__Required work__
Copy exactly the lines of the material below that run from the one containing "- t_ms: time" through the one containing "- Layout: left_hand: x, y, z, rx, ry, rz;". Copy no other lines.

__Data excerpt__
+++
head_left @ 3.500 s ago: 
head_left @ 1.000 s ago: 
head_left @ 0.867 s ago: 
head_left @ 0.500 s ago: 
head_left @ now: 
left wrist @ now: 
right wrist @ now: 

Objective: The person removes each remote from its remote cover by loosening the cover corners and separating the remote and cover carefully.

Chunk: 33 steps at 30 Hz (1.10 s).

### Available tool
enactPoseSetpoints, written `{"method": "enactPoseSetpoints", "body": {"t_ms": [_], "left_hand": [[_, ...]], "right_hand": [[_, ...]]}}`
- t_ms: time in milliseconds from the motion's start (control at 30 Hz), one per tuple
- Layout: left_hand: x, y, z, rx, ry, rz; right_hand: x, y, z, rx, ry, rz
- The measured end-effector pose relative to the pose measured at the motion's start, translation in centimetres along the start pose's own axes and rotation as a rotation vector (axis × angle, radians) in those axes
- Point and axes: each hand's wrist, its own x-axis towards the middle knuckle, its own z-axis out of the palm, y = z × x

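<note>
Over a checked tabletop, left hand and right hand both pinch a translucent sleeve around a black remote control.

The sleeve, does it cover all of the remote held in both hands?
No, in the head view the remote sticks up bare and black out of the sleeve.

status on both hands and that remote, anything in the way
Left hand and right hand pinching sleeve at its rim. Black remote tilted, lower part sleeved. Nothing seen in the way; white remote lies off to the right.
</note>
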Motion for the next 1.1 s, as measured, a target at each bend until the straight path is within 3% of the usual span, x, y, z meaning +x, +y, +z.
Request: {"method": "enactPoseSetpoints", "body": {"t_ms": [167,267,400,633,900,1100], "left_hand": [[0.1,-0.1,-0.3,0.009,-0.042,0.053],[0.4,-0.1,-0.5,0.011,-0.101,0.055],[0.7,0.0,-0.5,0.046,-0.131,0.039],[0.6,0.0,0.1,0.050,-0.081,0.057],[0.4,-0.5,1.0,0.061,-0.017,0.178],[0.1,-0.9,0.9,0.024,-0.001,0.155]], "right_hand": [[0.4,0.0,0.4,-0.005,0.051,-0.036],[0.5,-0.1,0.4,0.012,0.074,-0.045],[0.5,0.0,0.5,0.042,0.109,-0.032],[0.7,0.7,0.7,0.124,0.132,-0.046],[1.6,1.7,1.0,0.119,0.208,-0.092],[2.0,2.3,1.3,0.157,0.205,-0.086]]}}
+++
__Exercise output__
- t_ms: time in milliseconds from the motion's start (control at 30 Hz), one per tuple
- Layout: left_hand: x, y, z, rx, ry, rz; right_hand: x, y, z, rx, ry, rz

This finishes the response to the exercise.